Copenhagen has made a name for itself for cool modern design and cozy winter hygge.
It came as no surprise that it’s museums are world class too!
Now I’m normally not a museum fanatic, but since it was our first time in Copenhagen we took the opportunity to visit a couple… and then a couple more, and soon enough we had visited a half dozen!
Today I’m sharing which museums in Copenhagen are worth visiting and which can be reserved for the true cultural connoisseurs.
Or quickly jump to:
- National Museum
- Copenhagen Botanical Garden
- Ny Carlsberg Glyptotek
- Natural History Museum of Denmark
- Louisiana Museum of Art
- The Round Tower
- Statens Museum for Kunst
- Bakkehus Museum
- Thorvaldsens Museum
- Ordrupgaard Museum
- The Viking Ship Museum
- M/S Maritime Museum of Denmark
- The Workers Museum
- Design Museum
- Gl. Holtegaard
- H.C. Andersen Fairy Tale House
- Nikolaj Kunsthal
- The Danish Jewish Museum
- The Court Theatre Museum
- The Victorian Home
Keep reading, or pin this post to read later:
Which Museums in Copenhagen Are Worth Visiting
Danish design firms have made a name for themselves all over the world, so Copenhagen’s art and design museums are top notch.
If you prefer history, geology or period homes, there are Danish museums dedicated to that too!
In fact, you can find a museum in Copenhagen dedicated to practically everything and with the Copenhagen Card, the vast majority are included.Read more: 5 Royal Castles in Copenhagen You Must Visit
If you do plan on visiting multiple museums in Copenhagen, double check admission times and rates.
And, my number one travel tip would be to purchase a Copenhagen Card – especially if you plan to check out several cultural spots.
We planned our itinerary for the city and doing so in advance with the Copenhagen Card allowed us to save quite a bit.
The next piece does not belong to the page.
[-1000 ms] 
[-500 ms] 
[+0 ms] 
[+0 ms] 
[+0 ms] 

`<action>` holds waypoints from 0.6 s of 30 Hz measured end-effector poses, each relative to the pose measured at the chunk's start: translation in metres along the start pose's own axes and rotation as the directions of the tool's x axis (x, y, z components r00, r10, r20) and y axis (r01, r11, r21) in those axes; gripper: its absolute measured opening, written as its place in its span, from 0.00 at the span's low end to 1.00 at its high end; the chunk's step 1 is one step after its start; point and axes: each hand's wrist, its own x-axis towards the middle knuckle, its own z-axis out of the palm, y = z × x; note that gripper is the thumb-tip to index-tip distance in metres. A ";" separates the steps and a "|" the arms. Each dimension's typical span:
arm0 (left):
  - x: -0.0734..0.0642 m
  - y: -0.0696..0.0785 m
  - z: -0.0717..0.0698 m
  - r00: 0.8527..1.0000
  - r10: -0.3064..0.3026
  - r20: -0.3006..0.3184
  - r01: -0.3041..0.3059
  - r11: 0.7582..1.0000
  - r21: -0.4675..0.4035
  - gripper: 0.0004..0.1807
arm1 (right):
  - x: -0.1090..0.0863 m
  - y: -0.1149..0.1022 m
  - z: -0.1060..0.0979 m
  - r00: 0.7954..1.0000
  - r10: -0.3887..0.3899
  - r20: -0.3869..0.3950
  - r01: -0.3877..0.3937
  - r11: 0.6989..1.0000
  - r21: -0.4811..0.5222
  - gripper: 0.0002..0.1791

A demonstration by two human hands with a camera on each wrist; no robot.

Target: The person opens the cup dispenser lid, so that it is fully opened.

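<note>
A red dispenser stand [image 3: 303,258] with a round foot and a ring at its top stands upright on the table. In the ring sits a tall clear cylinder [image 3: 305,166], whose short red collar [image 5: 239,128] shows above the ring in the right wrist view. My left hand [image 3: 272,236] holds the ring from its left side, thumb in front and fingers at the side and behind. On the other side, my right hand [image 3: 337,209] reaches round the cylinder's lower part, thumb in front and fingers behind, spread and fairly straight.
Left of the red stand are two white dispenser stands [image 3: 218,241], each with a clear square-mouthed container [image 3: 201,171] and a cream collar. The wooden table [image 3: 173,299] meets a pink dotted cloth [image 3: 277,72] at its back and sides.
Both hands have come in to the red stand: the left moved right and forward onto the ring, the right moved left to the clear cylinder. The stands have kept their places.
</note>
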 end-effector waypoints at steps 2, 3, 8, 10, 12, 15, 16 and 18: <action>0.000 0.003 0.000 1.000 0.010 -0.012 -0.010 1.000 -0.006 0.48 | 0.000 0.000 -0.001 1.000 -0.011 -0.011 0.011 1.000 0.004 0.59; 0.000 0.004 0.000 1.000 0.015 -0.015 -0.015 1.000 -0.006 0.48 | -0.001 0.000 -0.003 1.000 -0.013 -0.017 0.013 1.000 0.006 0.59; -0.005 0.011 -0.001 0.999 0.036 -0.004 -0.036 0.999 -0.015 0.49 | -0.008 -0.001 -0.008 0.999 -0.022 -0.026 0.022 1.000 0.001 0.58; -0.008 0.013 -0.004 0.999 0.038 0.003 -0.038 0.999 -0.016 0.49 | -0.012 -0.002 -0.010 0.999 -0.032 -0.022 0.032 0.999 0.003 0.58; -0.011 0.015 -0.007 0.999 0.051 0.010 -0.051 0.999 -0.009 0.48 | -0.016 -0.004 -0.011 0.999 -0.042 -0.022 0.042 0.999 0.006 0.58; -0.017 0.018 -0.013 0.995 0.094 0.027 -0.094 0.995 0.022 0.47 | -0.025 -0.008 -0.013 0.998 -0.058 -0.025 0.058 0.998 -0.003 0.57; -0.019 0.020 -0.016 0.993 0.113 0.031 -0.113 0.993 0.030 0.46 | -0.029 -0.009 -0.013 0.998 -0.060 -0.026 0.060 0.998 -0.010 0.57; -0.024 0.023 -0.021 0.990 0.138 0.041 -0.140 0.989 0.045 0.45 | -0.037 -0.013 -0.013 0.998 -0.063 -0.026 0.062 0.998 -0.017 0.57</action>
Most of the Copenhagen museums listed below are free with the Pass, so it’s definitely worth checking out!Read more: Should You Buy the Copenhagen Card? Weighing the Pros and Cons
Best Museums in Copenhagen
P.S. While you could consider Copenhagen’s castles to be “museums” I wrote a separate post dedicated to just Copenhagen’s palaces here and excluded them from this list.
Below are my Denmark museum recommendations, in no particular order:
1. National Museum
I’m starting off with Denmark’s National Museum because it tops the list of practically everyone’s must-see Danish museums.
That being said, I found this one to be the driest museum.
Exhibitions are dedicated to each period in Danish History including the Stone Age, Viking Age, Middle Ages and Renaissance.
You could get lost in all the side wings and exhibit halls and turn around to find yourself face to face with a prehistoric homo sapien figurine. From viking ship relics to bronze shields and bog men, a museum lover could spend all day here.
The National Museum is housed in the Prince’s Palace, a royal palace from the 18th century.
You wouldn’t think it when you walk in as it looks incredibly modern, with modern white angles and lots of light streaming through the glass ceilings.
Notable exhibits: the world’s first Sun Chariot, a prehistoric masterpiece and the original cannabis stalls from Christiania!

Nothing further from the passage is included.